Yes, as a matter of fact it did. And it must to some accountants as well, because on another site and also in this post Stu mentioned that it is sometimes done and then the loss isapplied on the 1041. Secondly it would not be a loss. These securities are AAA stock and I can take them and put them directly into my personal brokerage account. I had planned to purchase some shares with some of the proceeds anyway.

Reply to
firenze5943

I would ask the attorney to explain *in step-by-step detail* and give an example. Get the example in writing - or make your own notes, which you can show to the atty to make sure you got it right. You might ask for the example as it will actually appear on the 706 or 1041. I'm guessing that as executor fulfilling your fiduciary duties you can act to preserve the value of the estate, which may involve some transactions such as accumulation of interest payments or dividend payments, and I believe these show up on the 1041. Presumably the cost basis would be either date of death or alternate, but following that, if securities are transacted, it may be that the gain or loss shows up on the 1041, where a loss could be used to offset divs and interest.

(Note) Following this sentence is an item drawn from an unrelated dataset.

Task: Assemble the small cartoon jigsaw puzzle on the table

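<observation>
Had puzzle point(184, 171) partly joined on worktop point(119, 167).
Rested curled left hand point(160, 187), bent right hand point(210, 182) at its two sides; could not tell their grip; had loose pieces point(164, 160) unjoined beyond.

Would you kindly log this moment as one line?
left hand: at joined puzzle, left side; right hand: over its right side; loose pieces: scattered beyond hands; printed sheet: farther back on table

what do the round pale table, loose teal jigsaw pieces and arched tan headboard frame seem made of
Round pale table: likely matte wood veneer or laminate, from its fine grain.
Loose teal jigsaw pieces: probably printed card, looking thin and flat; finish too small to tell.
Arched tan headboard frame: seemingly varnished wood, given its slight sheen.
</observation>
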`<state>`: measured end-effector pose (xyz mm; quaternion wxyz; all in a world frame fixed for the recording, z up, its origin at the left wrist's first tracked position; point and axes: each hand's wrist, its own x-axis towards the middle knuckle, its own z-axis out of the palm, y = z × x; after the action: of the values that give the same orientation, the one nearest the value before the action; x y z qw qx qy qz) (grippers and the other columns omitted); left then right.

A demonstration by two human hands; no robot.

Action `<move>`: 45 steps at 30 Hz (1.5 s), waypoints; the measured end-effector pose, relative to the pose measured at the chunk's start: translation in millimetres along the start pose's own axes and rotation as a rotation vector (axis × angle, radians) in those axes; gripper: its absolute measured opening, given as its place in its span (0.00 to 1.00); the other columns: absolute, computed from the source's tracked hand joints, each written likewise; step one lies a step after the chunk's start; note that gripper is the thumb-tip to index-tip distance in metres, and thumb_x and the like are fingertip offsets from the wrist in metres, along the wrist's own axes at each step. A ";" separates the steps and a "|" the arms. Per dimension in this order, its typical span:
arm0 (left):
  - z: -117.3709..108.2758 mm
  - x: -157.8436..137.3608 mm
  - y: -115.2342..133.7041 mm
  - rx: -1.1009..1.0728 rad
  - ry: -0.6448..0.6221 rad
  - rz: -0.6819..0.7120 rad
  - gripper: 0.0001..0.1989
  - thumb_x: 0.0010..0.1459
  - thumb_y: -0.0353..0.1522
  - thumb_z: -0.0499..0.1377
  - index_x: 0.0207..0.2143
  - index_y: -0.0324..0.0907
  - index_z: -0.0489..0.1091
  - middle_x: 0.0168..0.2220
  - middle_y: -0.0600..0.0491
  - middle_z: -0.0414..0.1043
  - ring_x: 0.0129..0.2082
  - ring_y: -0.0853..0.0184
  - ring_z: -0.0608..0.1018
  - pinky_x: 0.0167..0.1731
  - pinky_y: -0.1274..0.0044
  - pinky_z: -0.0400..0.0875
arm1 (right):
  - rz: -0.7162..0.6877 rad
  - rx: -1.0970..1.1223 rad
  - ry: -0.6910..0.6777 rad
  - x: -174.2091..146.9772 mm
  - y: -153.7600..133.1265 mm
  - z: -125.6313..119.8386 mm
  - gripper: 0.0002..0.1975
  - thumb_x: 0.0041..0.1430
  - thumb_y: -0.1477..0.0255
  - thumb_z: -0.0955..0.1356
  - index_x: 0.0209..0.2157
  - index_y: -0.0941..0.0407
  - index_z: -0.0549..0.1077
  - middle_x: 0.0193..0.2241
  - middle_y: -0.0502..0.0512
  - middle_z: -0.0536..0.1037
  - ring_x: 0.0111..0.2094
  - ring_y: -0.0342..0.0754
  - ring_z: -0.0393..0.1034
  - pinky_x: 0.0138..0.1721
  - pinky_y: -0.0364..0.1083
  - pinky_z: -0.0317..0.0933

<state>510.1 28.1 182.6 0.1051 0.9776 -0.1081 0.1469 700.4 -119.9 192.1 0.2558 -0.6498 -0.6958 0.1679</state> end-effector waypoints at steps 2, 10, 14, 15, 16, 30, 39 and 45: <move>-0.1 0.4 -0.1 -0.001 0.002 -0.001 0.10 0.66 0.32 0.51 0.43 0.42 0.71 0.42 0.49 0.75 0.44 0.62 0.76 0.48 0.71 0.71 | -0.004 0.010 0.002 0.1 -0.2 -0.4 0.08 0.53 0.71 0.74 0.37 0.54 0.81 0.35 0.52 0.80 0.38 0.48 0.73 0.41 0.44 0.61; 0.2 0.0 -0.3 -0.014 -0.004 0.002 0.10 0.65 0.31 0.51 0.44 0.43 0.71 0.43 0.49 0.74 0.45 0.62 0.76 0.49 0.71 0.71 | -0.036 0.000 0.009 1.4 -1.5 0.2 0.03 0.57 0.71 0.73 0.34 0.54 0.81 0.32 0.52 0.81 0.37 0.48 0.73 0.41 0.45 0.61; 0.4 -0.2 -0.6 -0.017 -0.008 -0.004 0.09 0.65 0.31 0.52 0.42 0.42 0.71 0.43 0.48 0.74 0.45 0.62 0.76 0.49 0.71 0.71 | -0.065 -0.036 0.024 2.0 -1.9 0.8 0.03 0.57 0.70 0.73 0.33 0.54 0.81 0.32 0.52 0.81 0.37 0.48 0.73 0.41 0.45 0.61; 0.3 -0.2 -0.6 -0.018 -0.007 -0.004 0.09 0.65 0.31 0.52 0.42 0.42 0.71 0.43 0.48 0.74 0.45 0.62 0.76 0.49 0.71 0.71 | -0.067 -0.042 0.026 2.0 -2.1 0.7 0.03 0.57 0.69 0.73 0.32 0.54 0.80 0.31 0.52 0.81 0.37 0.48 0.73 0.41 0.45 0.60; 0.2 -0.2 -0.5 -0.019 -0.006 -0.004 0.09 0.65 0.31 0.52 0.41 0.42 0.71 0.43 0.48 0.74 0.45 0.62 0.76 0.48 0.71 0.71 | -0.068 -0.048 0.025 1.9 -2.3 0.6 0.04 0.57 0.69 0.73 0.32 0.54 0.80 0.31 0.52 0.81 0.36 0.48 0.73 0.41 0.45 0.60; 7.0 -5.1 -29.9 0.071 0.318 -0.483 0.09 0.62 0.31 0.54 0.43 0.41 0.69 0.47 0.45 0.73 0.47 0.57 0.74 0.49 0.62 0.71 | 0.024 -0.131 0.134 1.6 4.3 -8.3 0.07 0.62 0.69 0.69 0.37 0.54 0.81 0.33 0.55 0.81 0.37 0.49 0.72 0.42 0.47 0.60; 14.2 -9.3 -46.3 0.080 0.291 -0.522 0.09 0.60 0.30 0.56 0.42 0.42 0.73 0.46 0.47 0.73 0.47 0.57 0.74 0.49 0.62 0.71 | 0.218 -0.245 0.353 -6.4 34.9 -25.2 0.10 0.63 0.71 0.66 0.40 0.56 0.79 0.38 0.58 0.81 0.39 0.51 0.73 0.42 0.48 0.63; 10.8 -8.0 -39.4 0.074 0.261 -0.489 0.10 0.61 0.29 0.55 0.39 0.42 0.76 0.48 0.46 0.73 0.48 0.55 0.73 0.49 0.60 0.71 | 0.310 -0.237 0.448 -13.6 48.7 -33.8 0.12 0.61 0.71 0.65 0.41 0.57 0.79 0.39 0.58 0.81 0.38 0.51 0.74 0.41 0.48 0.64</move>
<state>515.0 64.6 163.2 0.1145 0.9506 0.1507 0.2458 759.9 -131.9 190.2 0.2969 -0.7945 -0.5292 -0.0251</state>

I'd be curious to know if my speculations are correct.

Reply to
dapperdobbs

The NY estate tax is a "pick-up" or "sponge" tax, equal to the credit allowed for state death taxes against the federal estate tax. The federal credit, of course, has gone away, but NY still conforms to the federal estate tax rules as they were in effect in 1998, i.e., before the EGTRRA changes that phased out the credit for state death taxes and replaced it with a deduction. In addition, the unified credit in

1998 was $345,800, representing the tax on the first $1 million of estate value, and NY still follows those rules. So for NY, you have to prepare a "pro forma" 706 on a pre-EGTRRA basis to compute the NY tax, which will equal the maximum credit allowed on the pro forma 706 for state death taxes.

Even if no federal estate tax is actually due, there may be a NY estate tax liability.

Katie in San Diego

Reply to
Katie

Good idea This I shall do.

Reply to
firenze5943

If you elect to use the alternate valuation date AND the property was sold before the alternate valuation date, then the sales proceeds determine the value on the estate tax return.